EXERCISE AIM: Only one stretch of the data below is wanted: the lines starting at the one with "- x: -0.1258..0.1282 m" and ending at the one with "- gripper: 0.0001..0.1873", both included, given again exactly.

[Items from a dataset]
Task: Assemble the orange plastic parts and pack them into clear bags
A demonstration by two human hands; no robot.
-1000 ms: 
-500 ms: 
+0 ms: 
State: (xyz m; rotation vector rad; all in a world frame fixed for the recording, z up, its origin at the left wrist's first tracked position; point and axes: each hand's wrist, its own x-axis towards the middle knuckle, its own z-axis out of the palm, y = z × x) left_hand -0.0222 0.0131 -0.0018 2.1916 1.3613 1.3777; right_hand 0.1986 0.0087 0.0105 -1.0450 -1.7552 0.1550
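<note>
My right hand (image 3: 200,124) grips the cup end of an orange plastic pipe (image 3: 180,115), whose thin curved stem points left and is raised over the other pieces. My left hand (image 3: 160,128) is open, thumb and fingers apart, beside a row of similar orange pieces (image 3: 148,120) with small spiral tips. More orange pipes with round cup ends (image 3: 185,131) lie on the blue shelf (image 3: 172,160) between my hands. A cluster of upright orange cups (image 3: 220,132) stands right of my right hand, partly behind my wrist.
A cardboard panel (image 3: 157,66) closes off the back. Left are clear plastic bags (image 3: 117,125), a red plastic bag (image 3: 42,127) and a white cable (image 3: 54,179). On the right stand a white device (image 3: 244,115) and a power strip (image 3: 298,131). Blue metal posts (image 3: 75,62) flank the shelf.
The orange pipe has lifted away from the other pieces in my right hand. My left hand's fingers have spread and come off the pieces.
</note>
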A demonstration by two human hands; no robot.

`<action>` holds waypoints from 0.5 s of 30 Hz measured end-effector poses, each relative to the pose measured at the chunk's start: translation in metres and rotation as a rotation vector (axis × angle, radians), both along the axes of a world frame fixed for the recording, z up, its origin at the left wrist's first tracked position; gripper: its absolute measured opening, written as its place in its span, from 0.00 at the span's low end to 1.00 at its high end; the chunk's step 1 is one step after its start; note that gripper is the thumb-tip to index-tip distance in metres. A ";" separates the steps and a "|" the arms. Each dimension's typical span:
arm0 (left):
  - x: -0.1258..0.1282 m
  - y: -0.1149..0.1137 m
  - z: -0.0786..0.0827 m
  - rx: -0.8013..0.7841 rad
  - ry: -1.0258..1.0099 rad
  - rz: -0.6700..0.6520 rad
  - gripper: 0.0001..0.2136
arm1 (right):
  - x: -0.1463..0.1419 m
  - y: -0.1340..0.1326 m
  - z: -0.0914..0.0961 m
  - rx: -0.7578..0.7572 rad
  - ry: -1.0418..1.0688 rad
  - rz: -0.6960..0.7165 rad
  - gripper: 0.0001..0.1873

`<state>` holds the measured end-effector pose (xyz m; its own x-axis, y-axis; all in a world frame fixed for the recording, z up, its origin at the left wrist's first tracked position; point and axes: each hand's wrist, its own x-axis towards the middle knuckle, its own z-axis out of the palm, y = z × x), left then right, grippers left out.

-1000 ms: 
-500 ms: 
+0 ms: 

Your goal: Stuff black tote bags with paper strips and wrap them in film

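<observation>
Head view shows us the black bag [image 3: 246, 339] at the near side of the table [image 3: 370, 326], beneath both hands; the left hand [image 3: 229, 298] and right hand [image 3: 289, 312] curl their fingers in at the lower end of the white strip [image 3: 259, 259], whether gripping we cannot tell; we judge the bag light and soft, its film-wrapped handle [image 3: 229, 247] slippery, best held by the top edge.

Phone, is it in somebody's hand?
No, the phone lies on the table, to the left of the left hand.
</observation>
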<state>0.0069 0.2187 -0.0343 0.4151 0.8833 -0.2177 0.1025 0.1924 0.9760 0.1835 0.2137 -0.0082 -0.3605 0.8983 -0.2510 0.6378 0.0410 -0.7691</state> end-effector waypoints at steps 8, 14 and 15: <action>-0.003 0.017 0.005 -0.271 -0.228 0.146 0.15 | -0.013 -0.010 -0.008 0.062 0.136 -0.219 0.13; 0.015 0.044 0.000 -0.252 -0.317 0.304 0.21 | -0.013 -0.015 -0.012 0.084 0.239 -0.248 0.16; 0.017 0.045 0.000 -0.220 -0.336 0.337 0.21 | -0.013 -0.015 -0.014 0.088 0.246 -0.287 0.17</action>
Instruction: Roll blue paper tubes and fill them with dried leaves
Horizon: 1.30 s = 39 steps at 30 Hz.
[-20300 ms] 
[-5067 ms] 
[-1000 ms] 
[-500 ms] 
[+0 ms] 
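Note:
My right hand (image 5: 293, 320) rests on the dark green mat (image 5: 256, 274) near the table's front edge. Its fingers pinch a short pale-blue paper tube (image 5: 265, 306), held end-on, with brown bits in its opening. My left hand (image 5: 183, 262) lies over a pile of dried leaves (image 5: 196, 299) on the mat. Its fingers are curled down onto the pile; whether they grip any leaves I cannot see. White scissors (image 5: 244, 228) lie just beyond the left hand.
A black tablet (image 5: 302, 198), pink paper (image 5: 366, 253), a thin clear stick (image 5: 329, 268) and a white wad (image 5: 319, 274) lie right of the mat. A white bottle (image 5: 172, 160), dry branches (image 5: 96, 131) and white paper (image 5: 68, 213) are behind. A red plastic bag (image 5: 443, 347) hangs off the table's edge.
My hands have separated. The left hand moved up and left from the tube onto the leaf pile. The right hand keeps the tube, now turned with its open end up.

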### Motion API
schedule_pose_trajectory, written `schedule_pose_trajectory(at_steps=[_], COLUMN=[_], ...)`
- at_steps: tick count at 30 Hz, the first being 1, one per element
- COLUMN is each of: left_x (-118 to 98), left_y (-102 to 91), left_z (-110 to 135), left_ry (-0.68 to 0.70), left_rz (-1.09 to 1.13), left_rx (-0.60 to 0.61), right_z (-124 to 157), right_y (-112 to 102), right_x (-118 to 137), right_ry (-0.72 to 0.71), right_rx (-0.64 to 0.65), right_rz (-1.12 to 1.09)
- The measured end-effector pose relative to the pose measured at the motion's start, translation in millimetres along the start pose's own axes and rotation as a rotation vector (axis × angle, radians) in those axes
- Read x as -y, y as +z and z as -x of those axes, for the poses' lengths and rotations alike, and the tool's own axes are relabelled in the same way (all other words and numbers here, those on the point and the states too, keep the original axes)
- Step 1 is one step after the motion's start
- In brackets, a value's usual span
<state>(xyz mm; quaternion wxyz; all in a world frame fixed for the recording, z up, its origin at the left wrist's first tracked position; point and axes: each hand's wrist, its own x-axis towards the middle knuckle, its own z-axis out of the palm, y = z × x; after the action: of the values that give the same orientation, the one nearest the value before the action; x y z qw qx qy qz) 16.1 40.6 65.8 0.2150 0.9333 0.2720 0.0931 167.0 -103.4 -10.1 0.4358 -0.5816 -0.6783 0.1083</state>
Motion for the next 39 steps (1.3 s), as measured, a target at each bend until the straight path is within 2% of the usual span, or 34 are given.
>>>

RESULT BELOW:
  - x: -0.1258..0.1282 m
  - y: -0.1149..0.1137 m
  - z: -0.0786..0.0827 m
  - rx: -0.8013..0.7841 rad
  - ry: -1.0258..1.0099 rad
  - rz: -0.6700..0.6520 rad
  - gripper: 0.0001..0.2136
arm1 (right):
  - x: -0.1463..0.1419 m
  - y: -0.1340..0.1326 m
  - z: -0.0914..0.0961 m
  - rx: -0.7578..0.7572 rad
  - ry: -1.0418..1.0688 rad
  - rz: -0.6960..0.7165 rad
  - gripper: 0.0001..0.1873

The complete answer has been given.